Dragan Vasiljkovic linked to Slobodan Milosevic's hit squad
INTERNATIONAL prosecutors have alleged "Captain Dragan" Vasiljkovic was a player in a criminal enterprise controlled by the Serbian dictator.
INTERNATIONAL prosecutors have alleged accused war criminal and Australian citizen "Captain Dragan" Vasiljkovic was a player in a criminal enterprise directly controlled by Serbian dictator Slobodan Milosevic that conspired to organise ethnic cleansing in the former Yugoslavia.
Reports and memos penned by the former Perth golf instructor, who has eluded the Australian Federal Police for the past two weeks, have been presented in a war crimes trial in The Hague as evidence of the alleged chain of command linking Milosevic's interior ministry to its secret police service, which set up camps to train paramilitary troops that later carried out war crimes.
The AFP is hunting Mr Vasiljkovic, who is wanted by the Croatian government to face a war crimes investigation. It is understood the AFP believes the Belgrade-born 55-year-old is in hiding somewhere in this country.
The Australian government has been content to regard Mr Vasiljkovic's case as an extradition matter and has failed to initiate any domestic investigations since The Australian revealed in 2005 he was living in Perth under the name Daniel Snedden.
Nationwide News, publisher of The Australian, yesterday filed an application to stay the accused war criminal's appeal against a NSW Supreme Court judgment that found allegations that Mr Vasiljkovic had commanded troops in a massacre and had tortured prisoners of war were true.
As Mr Vasiljkovic lived freely in the Australian community for six months last year while awaiting a High Court hearing, prosecutors at the International Criminal Tribunal for the Former Yugoslavia were alleging he was part of a Balkans criminal conspiracy.
A commander of the secretive Serbian special units, Franko Simatovic, Mr Vasiljkovic's closest ally from the early 1990s in the self-proclaimed republic of the Krajina, is on trial in The Hague, together with "the most powerful man" in Milosevic's state security service, Jovica Stanisic.
During the prosecution opening of the case in June last year, Mr Simatovic, known under his alias "Frenki" during the Balkans conflict, was alleged to have created, together with Mr Vasiljkovic and others, a "formidable, well-equipped fighting force that not only prevented the Croatian government from imposing its will in the Krajina but would be used to ethnically cleanse the Krajina of non-Serbs".
Prosecutor Dermot Groome alleged that the men trained at the camps set up by Mr Simatovic and Mr Vasiljkovic and others went on to commit atrocities.

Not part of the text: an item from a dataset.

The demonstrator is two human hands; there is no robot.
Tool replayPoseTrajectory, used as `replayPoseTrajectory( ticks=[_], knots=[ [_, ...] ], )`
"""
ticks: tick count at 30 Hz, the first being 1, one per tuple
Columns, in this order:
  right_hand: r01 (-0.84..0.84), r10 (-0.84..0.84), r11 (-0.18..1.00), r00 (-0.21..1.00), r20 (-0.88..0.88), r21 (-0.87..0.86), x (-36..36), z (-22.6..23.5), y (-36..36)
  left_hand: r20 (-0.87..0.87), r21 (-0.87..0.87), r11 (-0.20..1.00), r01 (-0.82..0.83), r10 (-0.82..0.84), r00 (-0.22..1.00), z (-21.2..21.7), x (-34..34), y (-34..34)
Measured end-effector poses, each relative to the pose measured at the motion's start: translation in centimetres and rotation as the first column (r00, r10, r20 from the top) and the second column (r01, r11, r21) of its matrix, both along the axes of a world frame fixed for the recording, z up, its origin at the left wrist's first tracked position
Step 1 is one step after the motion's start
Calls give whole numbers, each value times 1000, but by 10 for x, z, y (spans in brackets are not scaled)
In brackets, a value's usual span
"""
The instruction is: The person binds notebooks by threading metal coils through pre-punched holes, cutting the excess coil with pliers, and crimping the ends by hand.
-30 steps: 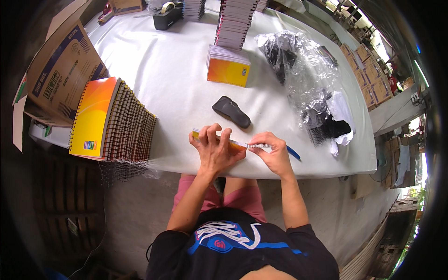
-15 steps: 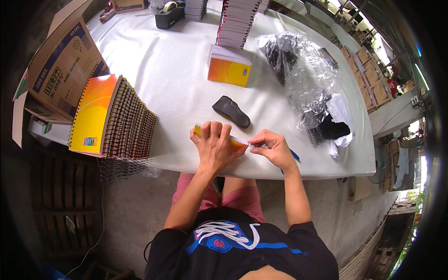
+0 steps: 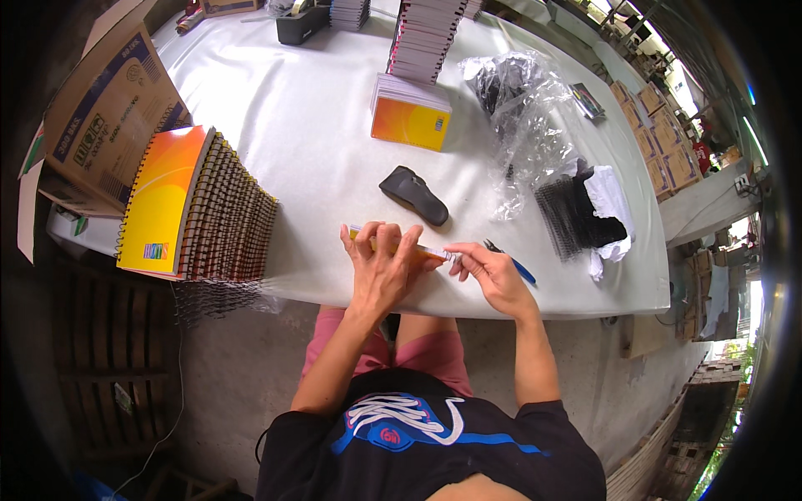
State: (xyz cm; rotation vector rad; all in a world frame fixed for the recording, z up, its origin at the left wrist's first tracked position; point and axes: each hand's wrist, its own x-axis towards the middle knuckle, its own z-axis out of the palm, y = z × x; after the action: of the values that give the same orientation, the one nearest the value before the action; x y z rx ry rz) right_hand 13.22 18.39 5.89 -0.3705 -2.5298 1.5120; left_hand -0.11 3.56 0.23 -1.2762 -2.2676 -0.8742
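Observation:
Held on edge near the table's front is a small notebook [image 3: 431,260] with a yellow and orange cover. My left hand [image 3: 378,265] wraps over it from above, hiding most of it. A short stretch of spiral wire [image 3: 449,256] shows at the notebook's right end. My right hand [image 3: 494,280] has thumb and fingertips closed at that wire. Blue-handled pliers [image 3: 524,272] lie just beyond my right hand, partly covered by it. Past my left hand rests a black, rounded, elongated object [image 3: 413,196].
Spiral-bound notebooks [image 3: 159,204] are stacked at left beside an open cardboard box [image 3: 109,125]. Ahead stand loose-leaf book blocks [image 3: 409,123] and a taller stack [image 3: 426,42]. Clear plastic [image 3: 530,125] and black wire coils [image 3: 558,219] lie at right. A tape dispenser [image 3: 302,27] sits far back.
My right hand's fingers have shifted along the notebook's end and turned slightly, uncovering more of the pliers. My left hand keeps its hold, its fingers slightly more spread.

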Motion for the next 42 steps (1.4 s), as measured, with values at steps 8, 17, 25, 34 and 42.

Mr Groome told The Hague court Mr Vasiljkovic was disapproving of undisciplined behaviour in paramilitary troops.
"To Captain Dragan's credit, his initial view of this behaviour was that it was something that needed to be corrected," Mr Groome said.
Mr Vasiljkovic denies all of the war crimes allegations against him. He insists he led a disciplined paramilitary unit and refused to tolerate any criminal behaviour among troops.
But a prosecution brief of evidence tendered at The Hague makes clear Mr Vasiljkovic was part of Milosevic's interior ministry power clique.
"Dragan Vasiljkovic took his orders from Jovica Stanisic," the brief says. "He was used as a screen to hide the role of the Serbian DB (state security service)."
Several reports and memos penned by Mr Vasiljkovic have been tendered by prosecutors to allege the chain of command from the interior ministry to the secret police. In one letter dated November 8, 1991, Mr Vasiljkovic revealed his "obligation towards the State Security Service of the Republic of Serbia" and said his activities were "fully in accordance with the mentioned service".
An intelligence report drafted by an official in Milosevic's security administration headed "Some information on Daniel Snedden, Australian citizen, alias Kapetan Dragan" lays out Mr Vasiljkovic's "close" connection with "several organs of the MUP (internal affairs ministry) of Serbia" who are "engaged in the same mission" as Mr Simatovic. "We are talking about an organ or person engaged on behalf of the MUP of Serbia," the intelligence report, dated August 28, 1991, said.
The Stanisic and Simatovic trial is continuing.